J’aurais tellement de remerciements à faire pour ce que j’ai vécu à La Pocatière que je vais en oublier. Merci à tous les employés du Cégep de La Pocatière. J’ai travaillé dans plusieurs entreprises dans différents domaines et j’éprouve beaucoup de reconnaissance et de fierté à l’égard de tous les employés de l’organisation. Ce sont des personnes extraordinaires chacune à leur façon. Si le Cégep et le CECM vont bien, c’est à cause d’eux. Nous formons une famille, ce qui n’est pas courant dans l’enseignement supérieur. Je vous apprécie tous et toutes et vous me manquez déjà énormément.
Merci à tous mes amis et connaissances comme la famille Gendron qui, la première, m’a ouvert les portes de leur maison et de leur cœur. Mes amis et amies Lions de La Pocatière, vous m’avez permis de m’impliquer hors de mon cercle professionnel et d’avoir beaucoup de plaisir et de joie. Vous êtes des gens de cœur et avec vous j’ai pu m’impliquer dans mon milieu et servir comme le veut la mission des Lions.
Au fil du temps, ayant toujours un œil vers Charlevoix de la fenêtre de mon bureau, j’ai aimé le Kamouraska qui porte bien son nom de doux pays.
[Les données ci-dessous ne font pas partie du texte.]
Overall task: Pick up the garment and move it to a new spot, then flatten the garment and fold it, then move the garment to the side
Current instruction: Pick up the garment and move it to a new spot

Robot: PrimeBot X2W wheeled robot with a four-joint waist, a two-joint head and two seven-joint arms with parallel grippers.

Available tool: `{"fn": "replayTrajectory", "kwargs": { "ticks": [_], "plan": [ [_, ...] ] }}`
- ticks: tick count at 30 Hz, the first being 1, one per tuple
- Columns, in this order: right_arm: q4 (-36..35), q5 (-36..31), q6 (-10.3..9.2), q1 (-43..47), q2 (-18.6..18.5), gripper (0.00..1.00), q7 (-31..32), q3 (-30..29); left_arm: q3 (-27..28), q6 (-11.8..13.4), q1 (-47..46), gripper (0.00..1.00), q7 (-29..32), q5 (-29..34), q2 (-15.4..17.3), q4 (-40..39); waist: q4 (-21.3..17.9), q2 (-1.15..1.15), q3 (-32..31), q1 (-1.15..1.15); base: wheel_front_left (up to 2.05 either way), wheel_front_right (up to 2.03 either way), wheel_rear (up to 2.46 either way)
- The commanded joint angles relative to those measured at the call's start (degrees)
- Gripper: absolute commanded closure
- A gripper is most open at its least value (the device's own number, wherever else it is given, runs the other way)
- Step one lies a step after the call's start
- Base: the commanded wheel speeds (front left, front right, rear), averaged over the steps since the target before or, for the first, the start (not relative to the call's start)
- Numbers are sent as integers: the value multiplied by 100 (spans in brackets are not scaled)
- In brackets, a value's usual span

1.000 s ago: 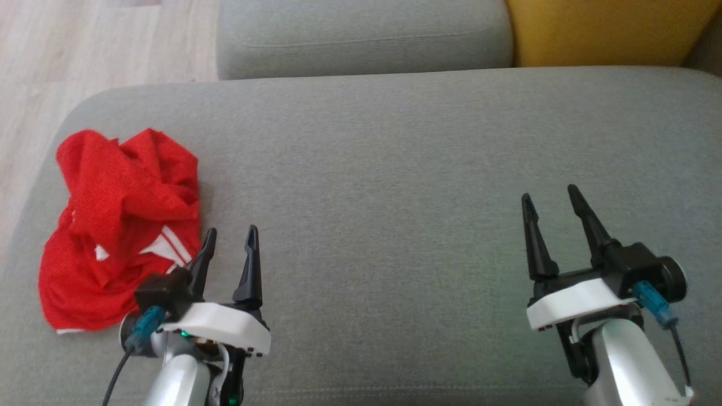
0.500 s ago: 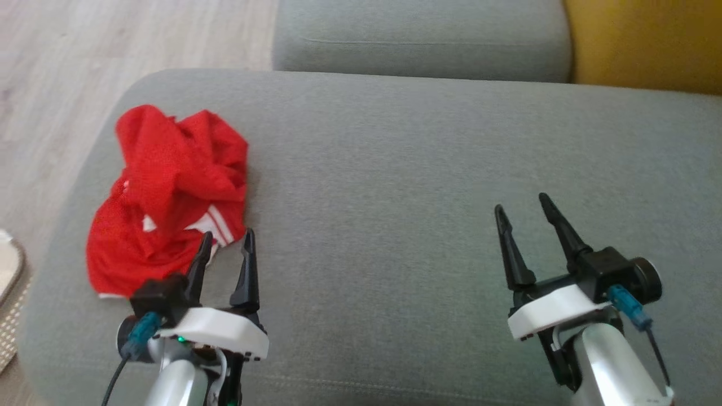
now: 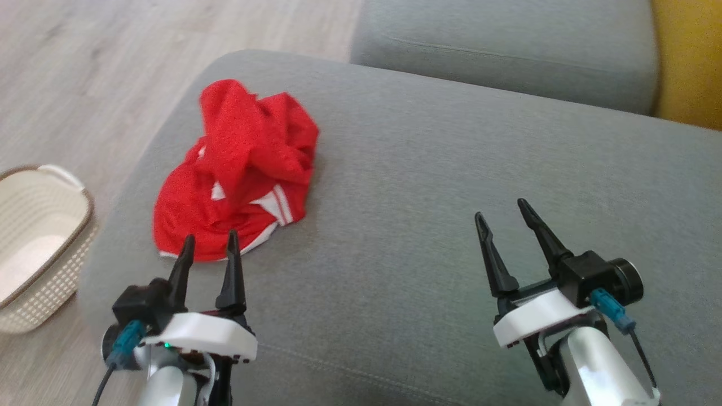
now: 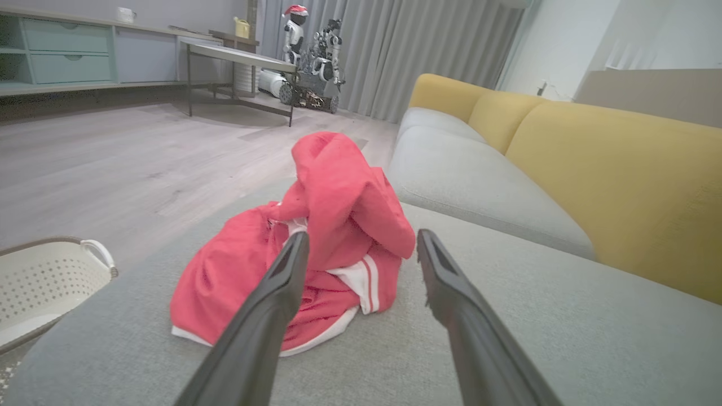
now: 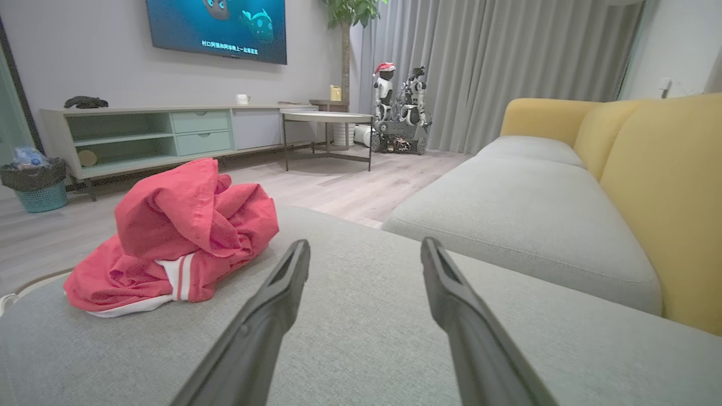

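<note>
The garment (image 3: 237,169) is a crumpled red piece with white stripes and trim, heaped near the left end of the grey sofa seat (image 3: 451,186). My left gripper (image 3: 208,245) hovers just short of its near edge, open, nothing between the fingers. In the left wrist view the garment (image 4: 333,225) lies straight ahead between and beyond the two fingertips of the left gripper (image 4: 361,245). My right gripper (image 3: 499,214) is open over bare cushion well to the right. From the right wrist the garment (image 5: 175,237) sits off to the left of the open right gripper (image 5: 364,248).
A white perforated basket (image 3: 34,237) stands on the wooden floor left of the seat. A second grey cushion (image 3: 502,62) and a yellow backrest (image 3: 685,67) lie beyond. Across the room are a low table (image 5: 327,118) and a TV cabinet (image 5: 169,129).
The head camera has turned left, so the garment now sits further right in its view and the basket has come into sight. Both grippers stay open.
</note>
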Motion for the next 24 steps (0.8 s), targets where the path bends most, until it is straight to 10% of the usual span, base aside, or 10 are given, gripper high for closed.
{"fn": "replayTrajectory", "kwargs": {
  "ticks": [1,24],
  "plan": [
    [-170,40,43,-151,-26,0,7,141,210,39,-128,0,-71,45,16,-217,194,0,-5,0,0,0,0],
    [-188,65,43,-170,-26,0,40,154,634,78,-29,0,-71,76,16,-449,475,0,146,0,0,0,0]
  ]
}}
Maintenant, je me considère comme comme un ex-citoyen de la Côte du Sud que j’aurais toujours à cœur. Je m’y sens connecté à cette énergie faite de terre labourée et de caburons. Une douce présence qui peut soigner l’âme du citadin. Je n’oublie pas L’Islet, ayant siégé 5 ans au CLD. Mes promenades du dimanche m’ont amené partout dans le haut pays. Mais je regrette de n’avoir jamais trouvé le Bras d’Apic et son université.
J’étais déjà un peu magnymontois par ma marraine Berthe Bouchard qui habitait l’île aux Grues depuis plus de 20 ans, mariée à un marin de la famille Gagné. Je suis attaché au CECM parce je viens d’un centre d’études en Charlevoix et qu’ils sont jumeaux nés de la même mère (Lucienne Robillard) le même jour (7 mai 1993).
Je pars le cœur gros, mais jamais je ne pourrai vous oublier, car lorsque la retraite sonnera, j’irai au quai de Pointe-au-Pic et je vous regarderai sachant exactement où est la Côte des Chats ou la montagne du Collège et que je saurai que vous habitez ces lieux et que vous continuer à les faire vivre. Le traversier ne sera jamais très loin pour retourner vous voir.
Honnêtement, je ne sais pas comment assez vous remercier pour cette étape de ma vie. La seule chose que je souhaite c’est que les trottoirs cessent d’être toujours penchés à La Pocatière, conçus pour les autos plus que pour les piétons. Ça aura été ma seule raison de me plaindre pendant toutes ces années.